De plus, à l’instar des membres de la famille royale, les objets ne prennent jamais tous le même vol, pour éviter que la collection ne soit anéantie d’un coup en cas d’écrasement. Les 150 caisses destinées au MNBAQ ont été acheminées dans quatre avions.

Caroline assise en pied, vers 1964-1965, huile sur toile. (Photo: Succession Alberto Giacometti/Sodrac pour le Canada (2018))

Lorsque les pièces arrivent à destination, on les laisse reposer dans leur caisse au moins 24 heures sans y toucher, afin qu’elles s’acclimatent à leur nouvel environnement. Ensuite, on les déballe et on les inspecte : pendant plusieurs jours, des membres du personnel de la Fondation et du musée d’accueil les scrutent sous toutes leurs coutures afin de repérer la moindre égratignure qu’elles auraient pu subir pendant le transport.

Catherine Grenier n’a pas vécu d’incident catastrophique depuis qu’elle dirige la Fondation Giacometti. L’organisme fondé en 2003 possède plus de 5 000 œuvres de l’artiste et en prête régulièrement à des musées du monde entier. De son vivant, Giacometti a cependant connu son lot de pépins. « Ça ne l’a pas empêché d’envoyer ses œuvres, alors qu’à l’époque il n’y avait pas ces emballages subtils et que, très souvent, elles arrivaient abîmées. Il devait engager des restaurateurs pour les réparer. Ça faisait partie des risques à prendre pour pouvoir diffuser son art. »

Il y a des chefs-d’œuvre qui nous laissent sur notre faim lorsqu’on les découvre en personne : La Joconde, par exemple, paraît plus petite et plus terne en vrai qu’en photo, et déçoit invariablement certains visiteurs du Louvre qui ont fait la queue pour la voir. Pas les sculptures de Giacometti : il faut les contempler de ses propres yeux pour réellement les apprécier.

Aucune photo ne peut rendre justice à leur présence fantomatique ; aux nuances de rose, de vert, de jaune qu’on distingue dans le bronze, sous la lumière ; à leur surface rugueuse qui évoque tantôt la cire rongée d’une bougie, tantôt l’écorce d’un vieil arbre. « Ce qu’on doit aux artistes, c’est de montrer leur travail pas toujours aux mêmes gens et d’aller vers de nouveaux publics, dit Catherine Grenier. Parce que tout artiste peut être oublié avec le temps. C’est important de créer les conditions pour que les œuvres puissent continuer à circuler. Mais de le faire en prenant le maximum de garanties, grâce aux nouvelles technologies qu’on a et à des protocoles bien perfectionnés. »

Grande tête mince, 1954, bronze. (Photo: Succession Alberto Giacometti/Sodrac pour le Canada (2018))

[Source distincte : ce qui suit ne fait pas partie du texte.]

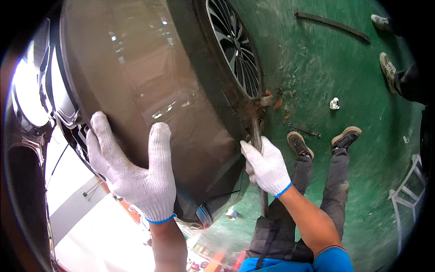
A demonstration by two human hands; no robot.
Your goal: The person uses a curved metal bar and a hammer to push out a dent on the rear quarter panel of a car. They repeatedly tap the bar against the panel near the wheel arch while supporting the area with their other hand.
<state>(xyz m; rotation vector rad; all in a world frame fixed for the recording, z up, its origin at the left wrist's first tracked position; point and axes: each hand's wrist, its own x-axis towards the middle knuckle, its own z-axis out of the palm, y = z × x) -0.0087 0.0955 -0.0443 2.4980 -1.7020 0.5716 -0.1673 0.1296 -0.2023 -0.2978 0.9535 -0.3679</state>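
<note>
A brown car fender (149, 77) fills the left and middle of the view. My left hand (136, 172), in a white knit glove with a blue cuff, is spread open at the fender's upper edge, its thumb over the painted panel. My right hand (268, 167), gloved the same way, is closed round a long dark strip (263, 204). The strip's far end reaches the lower front of the wheel arch, beside the spoked wheel (235, 45). How it joins the car there, I cannot make out.
A dark curved strip (333, 26) lies on the green floor (312, 59) at the far right. Crumpled white paper (334, 104) and rusty debris (278, 104) lie nearer. Another person's shoe (388, 72) is at the right edge. A white metal frame (408, 199) stands below it.
</note>
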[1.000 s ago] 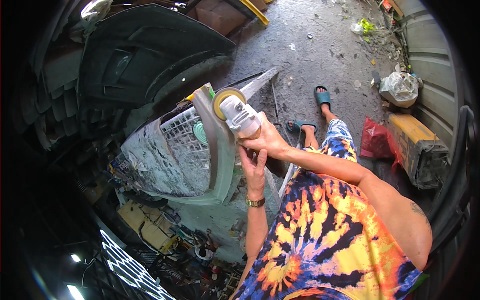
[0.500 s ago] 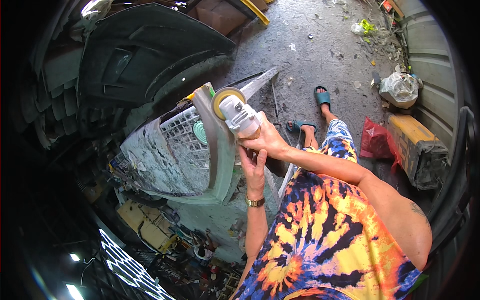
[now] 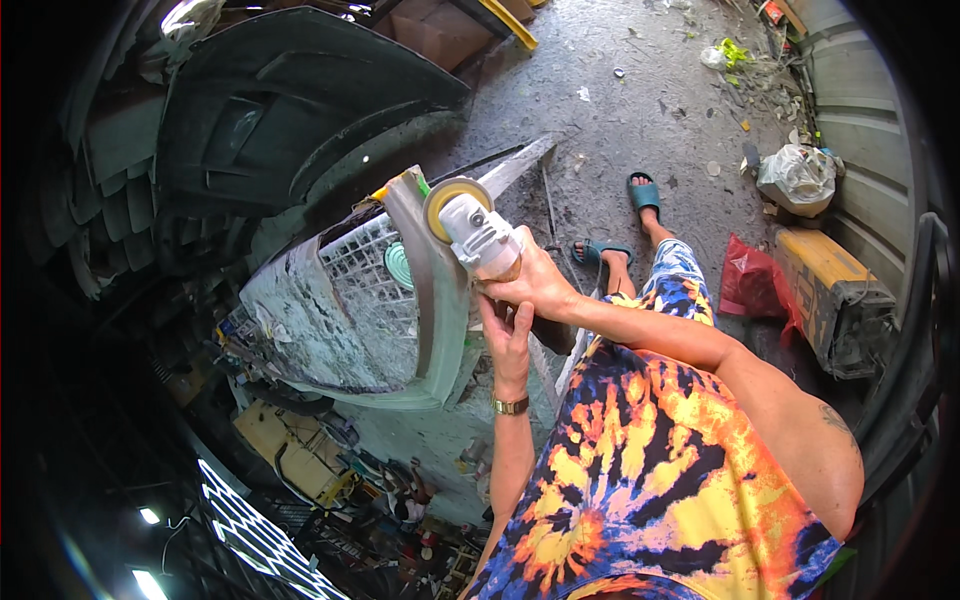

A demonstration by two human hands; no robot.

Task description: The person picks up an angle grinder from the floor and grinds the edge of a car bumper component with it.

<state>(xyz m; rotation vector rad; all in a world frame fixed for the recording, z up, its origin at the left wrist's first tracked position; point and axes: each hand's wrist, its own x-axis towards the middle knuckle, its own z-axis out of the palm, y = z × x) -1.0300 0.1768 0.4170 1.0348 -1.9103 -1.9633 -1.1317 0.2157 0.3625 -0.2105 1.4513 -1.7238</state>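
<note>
An angle grinder with a white body and a yellow disc is in my right hand, whose fingers wrap round its body. From below, my left hand reaches up to the same tool, thumb and fingers against it; its fingertips are partly hidden. The disc lies over the upper end of a curved grey car body panel, which looks like a bumper. Along the panel runs a brownish bare band. Whether the disc touches the surface cannot be made out. Yellow and green bits show at the panel's top end.
A mesh-like whitish sheet and a ringed pale green round piece lie beside the panel. Dark car hoods lean at the upper left. To the right stand a yellow-topped box, a red bag and a white bag.
</note>
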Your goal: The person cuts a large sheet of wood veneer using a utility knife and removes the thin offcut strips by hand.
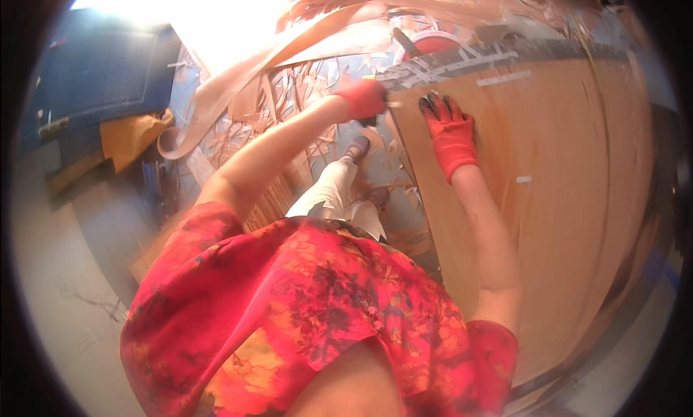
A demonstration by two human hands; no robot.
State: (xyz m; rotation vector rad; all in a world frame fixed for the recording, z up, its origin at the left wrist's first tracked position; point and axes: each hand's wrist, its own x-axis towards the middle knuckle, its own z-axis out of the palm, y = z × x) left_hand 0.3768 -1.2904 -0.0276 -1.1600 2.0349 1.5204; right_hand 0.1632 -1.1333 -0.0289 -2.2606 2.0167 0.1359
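Probably a stiff, heavy board [556,222]; grip by its left edge [422,179]. Right hand [453,139] lies flat on top, unclenched; left hand [363,101] curls near the edge, grasp unclear.

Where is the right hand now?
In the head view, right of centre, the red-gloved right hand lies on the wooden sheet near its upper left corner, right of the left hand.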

La commissaire dit d’ailleurs avoir constaté l’attrait qu’exerce Giacometti, qu’on transporte son art au Maroc, en Chine ou au Royaume-Uni. Bûcheur acharné et solitaire, il a toujours vécu modestement, occupant le même atelier minuscule de Paris jusqu’à la fin de ses jours, malgré la notoriété qu’il avait acquise. « Il n’a jamais appartenu à un mouvement défini. Il refusait absolument de se laisser enfermer ; il était perpétuellement en recherche. Il n’était ni dans le marché de l’art ni en quête de gloire, il a eu un parcours très en marge, afin de se consacrer entièrement à sa création. Cette posture de l’artiste comme résistant face à toutes les tentations extérieures à l’art, à toutes les pressions, ça parle aux gens. »

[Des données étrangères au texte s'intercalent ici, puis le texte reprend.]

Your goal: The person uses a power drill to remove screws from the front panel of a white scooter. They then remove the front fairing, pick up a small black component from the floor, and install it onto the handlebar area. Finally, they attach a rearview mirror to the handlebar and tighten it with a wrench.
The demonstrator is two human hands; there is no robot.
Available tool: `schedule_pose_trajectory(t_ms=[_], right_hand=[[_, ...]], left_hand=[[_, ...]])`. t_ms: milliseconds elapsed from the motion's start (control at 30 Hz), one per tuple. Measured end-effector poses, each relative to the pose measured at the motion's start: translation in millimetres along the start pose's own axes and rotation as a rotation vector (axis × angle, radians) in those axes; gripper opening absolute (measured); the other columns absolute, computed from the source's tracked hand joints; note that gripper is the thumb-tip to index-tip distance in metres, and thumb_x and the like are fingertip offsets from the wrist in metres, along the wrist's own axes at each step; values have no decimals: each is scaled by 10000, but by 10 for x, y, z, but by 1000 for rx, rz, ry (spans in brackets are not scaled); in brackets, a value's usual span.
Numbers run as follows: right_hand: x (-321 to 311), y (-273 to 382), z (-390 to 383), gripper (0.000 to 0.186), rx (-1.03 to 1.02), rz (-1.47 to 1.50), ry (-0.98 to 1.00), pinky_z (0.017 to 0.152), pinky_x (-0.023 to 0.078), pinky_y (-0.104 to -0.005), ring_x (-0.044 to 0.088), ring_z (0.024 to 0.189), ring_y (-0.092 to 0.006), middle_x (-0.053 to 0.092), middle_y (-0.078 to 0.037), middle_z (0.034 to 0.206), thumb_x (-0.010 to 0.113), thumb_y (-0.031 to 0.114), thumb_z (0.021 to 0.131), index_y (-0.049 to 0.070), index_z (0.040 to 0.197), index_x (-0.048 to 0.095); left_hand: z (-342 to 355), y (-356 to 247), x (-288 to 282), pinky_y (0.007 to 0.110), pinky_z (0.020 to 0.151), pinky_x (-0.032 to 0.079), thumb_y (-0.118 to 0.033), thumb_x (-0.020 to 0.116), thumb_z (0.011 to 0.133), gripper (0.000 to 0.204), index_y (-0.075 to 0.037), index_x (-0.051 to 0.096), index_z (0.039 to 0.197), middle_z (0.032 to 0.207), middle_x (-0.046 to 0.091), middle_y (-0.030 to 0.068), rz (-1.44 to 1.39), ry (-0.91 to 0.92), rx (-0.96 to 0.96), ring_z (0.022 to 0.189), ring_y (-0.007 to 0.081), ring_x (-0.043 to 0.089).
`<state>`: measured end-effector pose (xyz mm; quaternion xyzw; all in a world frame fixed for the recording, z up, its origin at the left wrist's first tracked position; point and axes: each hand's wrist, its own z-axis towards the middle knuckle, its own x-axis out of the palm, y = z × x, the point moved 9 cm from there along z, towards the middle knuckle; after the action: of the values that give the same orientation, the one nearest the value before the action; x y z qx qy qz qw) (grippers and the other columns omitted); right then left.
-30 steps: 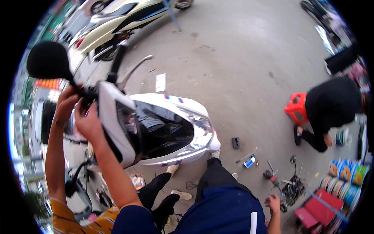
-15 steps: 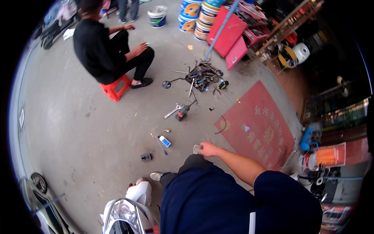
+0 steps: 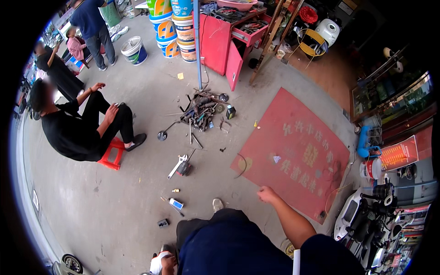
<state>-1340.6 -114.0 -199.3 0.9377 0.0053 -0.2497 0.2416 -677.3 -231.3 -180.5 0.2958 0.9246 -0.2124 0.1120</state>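
My right hand (image 3: 265, 194) hangs out in front of me over the concrete floor, near the lower left edge of a red mat (image 3: 293, 151). Its fingers are curled in and nothing shows in them. My left hand (image 3: 169, 263) is low at the bottom edge, beside a white scooter part (image 3: 157, 263). Its fingers are hard to make out. On the floor ahead lie an adjustable wrench (image 3: 176, 167), a red and black power tool (image 3: 184, 169), a small white and blue bottle (image 3: 176, 203), a thin screwdriver (image 3: 178, 211), a brass fitting (image 3: 175, 190) and a dark block (image 3: 162, 223).
A heap of tools (image 3: 201, 110) lies ahead, by a blue pole (image 3: 197, 46) and a red tool cabinet (image 3: 215, 43). A person in black (image 3: 68, 128) sits on a red stool (image 3: 111, 153) at left. Stacked paint buckets (image 3: 185, 34) stand behind. Parked scooters (image 3: 362, 220) stand at right.
My view has swung up and left, showing more people and the cabinet at the back. My right hand has moved right, away from my body. My left hand has come into view at the bottom.
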Motion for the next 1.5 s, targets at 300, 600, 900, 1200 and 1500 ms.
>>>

Les visiteurs les plus érudits reconnaîtront chez lui l’influence de l’art égyptien et africain, celle du cubisme et du surréalisme. Ils remarqueront qu’il a flirté avec l’art abstrait sans jamais y céder totalement, revenant toujours à son sujet de prédilection, la figure humaine, et cherchant sans relâche différentes manières de la représenter : femme-cuillère, tête à bouche béante posée sur une tige, jambe solitaire trônant sur un socle, corps aplatis, bustes d’hommes au regard hanté par mille tourments, silhouettes en mouvement.

Mais Giacometti émeut, que l’on ait conscience ou non de ces multiples références. À l’époque de leur création, ses personnages filiformes, décharnés, ont été interprétés comme des symboles de la perte de sens de l’humanité, traumatisée par les atrocités de la Deuxième Guerre mondiale. Des décennies plus tard, sur un autre continent, ces sculptures n’ont rien perdu de leur pouvoir d’évocation. Elles expriment avec autant de force la solitude et la fragilité inhérentes à l’être humain, seul animal qui se sait condamné à disparaître et qui, néanmoins, se tient debout et avance.